"Keys of the Wilderness: New Paintings by Philip Koch" opens Wednesday, Jan. 14 and runs through Wednesday, Feb. 18 at Coastal Carolina University's art gallery.
Philip Koch, a teacher at Maryland Institute College of Art in Baltimore, has a distinguished national reputation as a painter. Koch's work has been exhibited in leading art galleries throughout the country for more than two decades. Most recently, he has had solo exhibitions at the Swope Art Museum in Terre Haute, Ind., the University of Maryland in College Park, and the Lyons-Wier Gallery in Chicago. His works are also part of the Art in Embassies Program in Bemako, Mali.
Daily hours for the show in the Rebecca Randall Bryan Art Gallery, located in the Thomas W. and Robin W. Edwards College of Humanities, are 9 a.m. to 5 p.m. Monday through Friday; closed weekends and holidays. The reception will be from 4 to 7 p.m. Thursday, Jan. 29. The exhibition and reception are free and open to the public.
This exhibition reflects his perceptions on humanity's place in nature and our relationship to time. "His work is not only about realism and a moment in time,"says gallery director Will Hipps. "It is also about timelessness and a connection with contemplation and feelings.

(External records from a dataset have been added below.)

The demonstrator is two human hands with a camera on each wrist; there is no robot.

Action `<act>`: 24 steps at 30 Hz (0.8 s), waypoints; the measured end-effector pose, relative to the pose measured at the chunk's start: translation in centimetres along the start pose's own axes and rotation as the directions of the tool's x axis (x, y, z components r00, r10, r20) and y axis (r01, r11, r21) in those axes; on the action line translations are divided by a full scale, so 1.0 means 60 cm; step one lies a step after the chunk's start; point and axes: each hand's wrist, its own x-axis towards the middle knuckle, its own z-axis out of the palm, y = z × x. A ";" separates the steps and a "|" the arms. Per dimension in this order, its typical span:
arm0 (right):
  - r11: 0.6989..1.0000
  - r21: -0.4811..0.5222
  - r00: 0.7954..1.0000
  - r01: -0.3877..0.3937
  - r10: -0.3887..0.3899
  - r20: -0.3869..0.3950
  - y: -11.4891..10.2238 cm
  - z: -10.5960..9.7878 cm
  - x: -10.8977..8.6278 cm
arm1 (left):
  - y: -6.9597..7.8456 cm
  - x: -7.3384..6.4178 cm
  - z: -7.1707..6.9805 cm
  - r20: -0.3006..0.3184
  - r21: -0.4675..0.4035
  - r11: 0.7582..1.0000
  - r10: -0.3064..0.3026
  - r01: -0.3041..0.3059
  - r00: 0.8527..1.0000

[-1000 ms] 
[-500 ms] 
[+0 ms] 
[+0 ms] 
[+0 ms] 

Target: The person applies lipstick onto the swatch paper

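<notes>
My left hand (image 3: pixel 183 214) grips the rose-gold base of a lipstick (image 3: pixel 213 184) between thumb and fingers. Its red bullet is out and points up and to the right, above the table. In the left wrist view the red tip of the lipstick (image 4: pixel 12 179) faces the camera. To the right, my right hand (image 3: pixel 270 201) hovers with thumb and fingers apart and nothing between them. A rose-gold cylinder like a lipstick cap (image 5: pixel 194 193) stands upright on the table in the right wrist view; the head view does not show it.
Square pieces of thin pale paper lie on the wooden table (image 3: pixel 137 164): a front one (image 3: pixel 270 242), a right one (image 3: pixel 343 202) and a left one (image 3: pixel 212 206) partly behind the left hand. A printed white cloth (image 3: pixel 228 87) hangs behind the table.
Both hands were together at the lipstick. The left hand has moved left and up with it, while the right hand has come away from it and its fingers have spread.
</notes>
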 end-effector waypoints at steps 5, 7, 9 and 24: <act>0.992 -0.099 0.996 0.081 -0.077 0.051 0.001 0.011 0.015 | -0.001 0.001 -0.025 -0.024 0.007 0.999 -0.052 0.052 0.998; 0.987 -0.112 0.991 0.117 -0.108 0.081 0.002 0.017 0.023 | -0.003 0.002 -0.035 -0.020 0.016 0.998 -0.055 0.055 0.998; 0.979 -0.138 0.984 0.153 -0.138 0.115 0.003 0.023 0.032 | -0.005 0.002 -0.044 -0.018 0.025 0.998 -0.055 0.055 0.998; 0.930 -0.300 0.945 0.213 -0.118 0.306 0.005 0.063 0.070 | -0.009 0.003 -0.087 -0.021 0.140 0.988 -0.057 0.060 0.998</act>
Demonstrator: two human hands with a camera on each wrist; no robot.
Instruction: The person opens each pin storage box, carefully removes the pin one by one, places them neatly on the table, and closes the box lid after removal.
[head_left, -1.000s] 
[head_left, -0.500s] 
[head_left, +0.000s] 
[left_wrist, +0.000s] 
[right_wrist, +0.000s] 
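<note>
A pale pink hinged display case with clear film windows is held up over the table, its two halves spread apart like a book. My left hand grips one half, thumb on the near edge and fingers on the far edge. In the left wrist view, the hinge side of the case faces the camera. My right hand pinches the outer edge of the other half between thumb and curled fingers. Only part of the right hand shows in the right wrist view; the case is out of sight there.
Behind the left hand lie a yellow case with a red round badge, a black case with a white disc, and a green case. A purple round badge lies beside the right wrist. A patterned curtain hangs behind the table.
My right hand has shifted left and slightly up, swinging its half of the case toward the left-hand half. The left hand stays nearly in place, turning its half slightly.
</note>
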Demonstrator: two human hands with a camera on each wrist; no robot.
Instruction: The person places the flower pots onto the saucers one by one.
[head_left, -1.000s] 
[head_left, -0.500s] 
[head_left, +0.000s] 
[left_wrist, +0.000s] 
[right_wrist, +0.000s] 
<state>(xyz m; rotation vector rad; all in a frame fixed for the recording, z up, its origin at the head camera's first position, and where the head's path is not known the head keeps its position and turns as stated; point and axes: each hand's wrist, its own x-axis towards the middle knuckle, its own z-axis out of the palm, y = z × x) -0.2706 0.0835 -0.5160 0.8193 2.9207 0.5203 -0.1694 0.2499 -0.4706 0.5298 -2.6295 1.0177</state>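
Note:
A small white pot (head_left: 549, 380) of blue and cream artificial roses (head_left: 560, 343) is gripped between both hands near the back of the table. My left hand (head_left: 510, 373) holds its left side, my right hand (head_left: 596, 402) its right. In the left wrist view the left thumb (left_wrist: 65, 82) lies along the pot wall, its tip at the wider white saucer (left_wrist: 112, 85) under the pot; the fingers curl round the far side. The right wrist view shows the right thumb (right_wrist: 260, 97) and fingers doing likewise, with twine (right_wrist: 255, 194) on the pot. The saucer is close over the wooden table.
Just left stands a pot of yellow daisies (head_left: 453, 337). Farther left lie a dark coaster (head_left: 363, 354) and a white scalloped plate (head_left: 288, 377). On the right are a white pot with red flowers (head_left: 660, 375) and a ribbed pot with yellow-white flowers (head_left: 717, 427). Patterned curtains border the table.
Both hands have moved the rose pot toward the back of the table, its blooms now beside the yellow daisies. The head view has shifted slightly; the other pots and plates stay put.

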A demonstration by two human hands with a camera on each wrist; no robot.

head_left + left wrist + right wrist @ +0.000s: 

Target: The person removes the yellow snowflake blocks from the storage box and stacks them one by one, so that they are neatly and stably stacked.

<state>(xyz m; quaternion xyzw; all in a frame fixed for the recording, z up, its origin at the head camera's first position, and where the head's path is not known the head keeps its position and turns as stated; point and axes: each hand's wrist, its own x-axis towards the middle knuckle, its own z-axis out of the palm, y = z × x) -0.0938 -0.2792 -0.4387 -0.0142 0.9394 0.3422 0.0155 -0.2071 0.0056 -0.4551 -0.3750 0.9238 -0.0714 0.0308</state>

Koch, the great-grandson of John Wallace, a Scottish landscape painter, and the grandson of John Capstaff, the inventor of the original Kodachrome color film process, is a native of Rochester, N.Y., and spent several important formative years in the Midwest where he began painting. Originally an abstract painter, he became inspired by such artists as Edward Hopper, Grant Wood and Charles Burchfield and began to paint in a more realistic manner. While a graduate student at Indiana University where he received his MFA in painting, he also discovered the 19th century painters of the Hudson River School.